El monumento se abre a las diez de la mañana. Un compás tapiado presenta la magnífica portada plateresca de ingreso al recinto monástico. La entrada cuesta cuatro euros. Le cuento a Harry que el monasterio dejó de ser de los cartujos y ahora es del Arzobispado de Granada. En un principio, su levantamiento fue patrocinado por el Gran Capitán con idea de que allí estuviera su última morada. El claustro, que es lo primero que te encuentras, es una planta cuadrangular perfecta. La primavera está en su apogeo y en un momento determinado se puede captar el olor de los rosales y los naranjos. Parece más bien un patio andalusí. Desde allí se pueden acceder a las salas, que guardan joyas pictóricas, solemnes testimonios de los últimos alientos del arte gótico en Granada. Hay muchos de Sánchez Cotán, el monje cartujo que dedicó su retiro a pintar. Allí está uno de sus cuadros más geniales: La última cena.

En una de las salas hay una serie de cuadros que le impresionan a Harry por su aspecto trágico. Es un ciclo que representa la persecución de los cartujos a cargo de Enrique VIII, el cual hizo matar a muchos de ellos. Yo sabía del efecto óptico que produce uno de los cuadros y se lo enseñó a Harry. Es uno de unos caballos arrastrando a monjes que parecen cambiar de dirección según desde donde se mire.

-¡Oh! Ser verdad- dice Harry cuando comprueba que lo que digo es cierto.

Después pasamos a una especie de capilla que por lo visto estaba destinada a la penitencia de los monjes. En ella destaca un curioso altar pintado en la pared en relieve. Un trampantojo que dicen que hasta ha engañado a los pájaros que allí entran al querer posarse en los clavos de la cruz.
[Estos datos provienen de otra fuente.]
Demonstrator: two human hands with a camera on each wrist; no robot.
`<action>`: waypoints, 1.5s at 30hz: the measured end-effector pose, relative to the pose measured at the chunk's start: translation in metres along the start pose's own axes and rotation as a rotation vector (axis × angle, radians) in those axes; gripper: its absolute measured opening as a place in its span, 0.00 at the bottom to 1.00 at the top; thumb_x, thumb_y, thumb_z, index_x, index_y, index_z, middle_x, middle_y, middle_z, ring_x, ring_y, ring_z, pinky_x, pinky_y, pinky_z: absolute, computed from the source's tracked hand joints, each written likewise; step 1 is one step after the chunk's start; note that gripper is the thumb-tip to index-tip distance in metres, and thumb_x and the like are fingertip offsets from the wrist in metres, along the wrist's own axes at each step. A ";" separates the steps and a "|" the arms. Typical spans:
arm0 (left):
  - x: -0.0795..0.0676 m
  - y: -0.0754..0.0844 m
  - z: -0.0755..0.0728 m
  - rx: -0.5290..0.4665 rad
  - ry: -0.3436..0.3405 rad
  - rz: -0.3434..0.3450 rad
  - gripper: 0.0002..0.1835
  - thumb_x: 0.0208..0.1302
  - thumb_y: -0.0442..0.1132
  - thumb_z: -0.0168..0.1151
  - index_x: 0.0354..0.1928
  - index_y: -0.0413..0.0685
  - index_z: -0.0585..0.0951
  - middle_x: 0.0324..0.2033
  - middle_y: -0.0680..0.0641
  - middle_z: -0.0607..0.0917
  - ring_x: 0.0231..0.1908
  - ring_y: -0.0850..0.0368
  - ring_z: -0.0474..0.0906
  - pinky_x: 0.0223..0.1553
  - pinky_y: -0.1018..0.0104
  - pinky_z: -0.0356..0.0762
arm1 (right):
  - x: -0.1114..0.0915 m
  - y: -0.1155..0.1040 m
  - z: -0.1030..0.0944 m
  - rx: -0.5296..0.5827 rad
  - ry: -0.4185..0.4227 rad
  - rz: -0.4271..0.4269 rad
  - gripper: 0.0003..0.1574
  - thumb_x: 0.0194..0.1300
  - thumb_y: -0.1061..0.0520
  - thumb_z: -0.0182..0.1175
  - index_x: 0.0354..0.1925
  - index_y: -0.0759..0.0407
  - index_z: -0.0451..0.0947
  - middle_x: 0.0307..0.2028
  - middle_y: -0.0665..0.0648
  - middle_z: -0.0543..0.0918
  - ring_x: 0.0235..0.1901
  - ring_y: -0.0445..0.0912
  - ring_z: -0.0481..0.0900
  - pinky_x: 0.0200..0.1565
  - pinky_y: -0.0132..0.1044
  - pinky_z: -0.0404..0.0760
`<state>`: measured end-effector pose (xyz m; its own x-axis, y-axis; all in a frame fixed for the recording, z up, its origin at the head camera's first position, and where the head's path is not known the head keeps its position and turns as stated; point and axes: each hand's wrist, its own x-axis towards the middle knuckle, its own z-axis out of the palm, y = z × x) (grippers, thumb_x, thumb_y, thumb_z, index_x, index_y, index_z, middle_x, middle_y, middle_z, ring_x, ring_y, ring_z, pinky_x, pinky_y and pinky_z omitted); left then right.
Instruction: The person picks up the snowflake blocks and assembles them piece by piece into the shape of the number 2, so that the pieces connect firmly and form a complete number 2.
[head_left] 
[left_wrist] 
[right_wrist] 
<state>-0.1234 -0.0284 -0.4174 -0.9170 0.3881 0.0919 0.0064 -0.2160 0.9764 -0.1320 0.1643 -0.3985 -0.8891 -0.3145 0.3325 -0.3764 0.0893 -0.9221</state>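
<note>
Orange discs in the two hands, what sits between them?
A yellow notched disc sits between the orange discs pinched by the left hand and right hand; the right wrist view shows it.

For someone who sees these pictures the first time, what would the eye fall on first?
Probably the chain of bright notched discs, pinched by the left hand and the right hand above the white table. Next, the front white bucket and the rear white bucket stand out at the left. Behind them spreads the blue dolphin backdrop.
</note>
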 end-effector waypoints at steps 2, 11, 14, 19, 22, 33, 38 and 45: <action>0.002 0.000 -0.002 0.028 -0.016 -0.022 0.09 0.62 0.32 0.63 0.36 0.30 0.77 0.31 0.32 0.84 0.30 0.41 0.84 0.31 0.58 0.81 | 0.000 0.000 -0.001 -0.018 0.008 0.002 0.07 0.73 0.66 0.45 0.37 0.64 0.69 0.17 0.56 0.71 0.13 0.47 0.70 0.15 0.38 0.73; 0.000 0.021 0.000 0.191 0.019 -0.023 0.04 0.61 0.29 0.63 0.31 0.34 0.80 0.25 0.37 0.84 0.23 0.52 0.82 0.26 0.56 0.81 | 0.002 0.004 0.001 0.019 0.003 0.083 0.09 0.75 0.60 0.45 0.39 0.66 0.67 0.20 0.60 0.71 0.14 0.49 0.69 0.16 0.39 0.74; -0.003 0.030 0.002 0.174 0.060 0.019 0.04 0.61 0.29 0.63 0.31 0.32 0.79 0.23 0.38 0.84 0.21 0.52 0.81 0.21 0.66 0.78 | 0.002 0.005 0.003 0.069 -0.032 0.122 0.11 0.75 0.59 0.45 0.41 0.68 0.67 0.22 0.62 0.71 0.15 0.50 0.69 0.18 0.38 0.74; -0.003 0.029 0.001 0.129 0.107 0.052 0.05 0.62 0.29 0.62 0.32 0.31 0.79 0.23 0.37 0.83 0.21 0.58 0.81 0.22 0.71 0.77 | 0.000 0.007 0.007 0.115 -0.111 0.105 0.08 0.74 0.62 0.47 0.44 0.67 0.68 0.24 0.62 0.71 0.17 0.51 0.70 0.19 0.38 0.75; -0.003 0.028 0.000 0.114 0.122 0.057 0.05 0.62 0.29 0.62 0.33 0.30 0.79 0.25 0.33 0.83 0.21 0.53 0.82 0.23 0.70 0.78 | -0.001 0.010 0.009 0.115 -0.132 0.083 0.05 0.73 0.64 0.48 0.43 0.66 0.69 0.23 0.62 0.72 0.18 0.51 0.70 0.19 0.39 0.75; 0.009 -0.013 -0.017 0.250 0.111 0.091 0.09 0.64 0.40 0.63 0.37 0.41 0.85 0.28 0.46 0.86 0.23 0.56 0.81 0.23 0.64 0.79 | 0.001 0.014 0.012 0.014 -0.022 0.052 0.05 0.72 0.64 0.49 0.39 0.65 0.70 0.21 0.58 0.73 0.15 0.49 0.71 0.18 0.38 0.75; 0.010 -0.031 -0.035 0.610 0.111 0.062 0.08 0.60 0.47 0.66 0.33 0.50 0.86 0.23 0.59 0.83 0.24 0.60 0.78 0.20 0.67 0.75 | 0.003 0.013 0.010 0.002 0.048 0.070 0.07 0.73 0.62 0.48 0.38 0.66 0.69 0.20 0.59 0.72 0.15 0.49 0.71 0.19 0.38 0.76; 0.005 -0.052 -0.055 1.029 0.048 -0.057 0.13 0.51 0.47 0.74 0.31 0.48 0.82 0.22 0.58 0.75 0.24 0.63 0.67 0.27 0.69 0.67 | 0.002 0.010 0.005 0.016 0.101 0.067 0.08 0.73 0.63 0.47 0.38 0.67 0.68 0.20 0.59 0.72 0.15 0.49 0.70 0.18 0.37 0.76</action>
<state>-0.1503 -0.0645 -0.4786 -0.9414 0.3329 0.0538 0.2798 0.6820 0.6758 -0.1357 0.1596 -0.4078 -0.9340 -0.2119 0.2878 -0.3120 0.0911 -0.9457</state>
Terminamos la visita, como no podía ser menos, en la iglesia. Su barroquismo en absoluto concuerda con la sobriedad de la fachada. La iglesia está dividida en tres partes. Una era para los fieles, otra era para el coro de legos y la tercera para los monjes. La iglesia presenta una curiosa mezcla de blancura prístina en sus paredes, magistralmente combinada con el barroquismo excelso de su decoración. El lugar más inaccesible de la iglesia, el Sancta Sanctorum, se ubica justo detrás del altar protegido por una puerta de cristales venecianos. Allí se guardaban celosamente las reliquias y sagradas formas. Por mi amigo Javier Martínez me enteré, y así se lo transmito a Harry, que durante la ocupación francesa robaron el Sagrario, que era de plata pura.

Pero a Harry lo que realmente le gusta del lugar es la cúpula, los frescos con personajes envueltos en una luz celestial y San Bruno cargando el globo terráqueo sobre sus espaldas.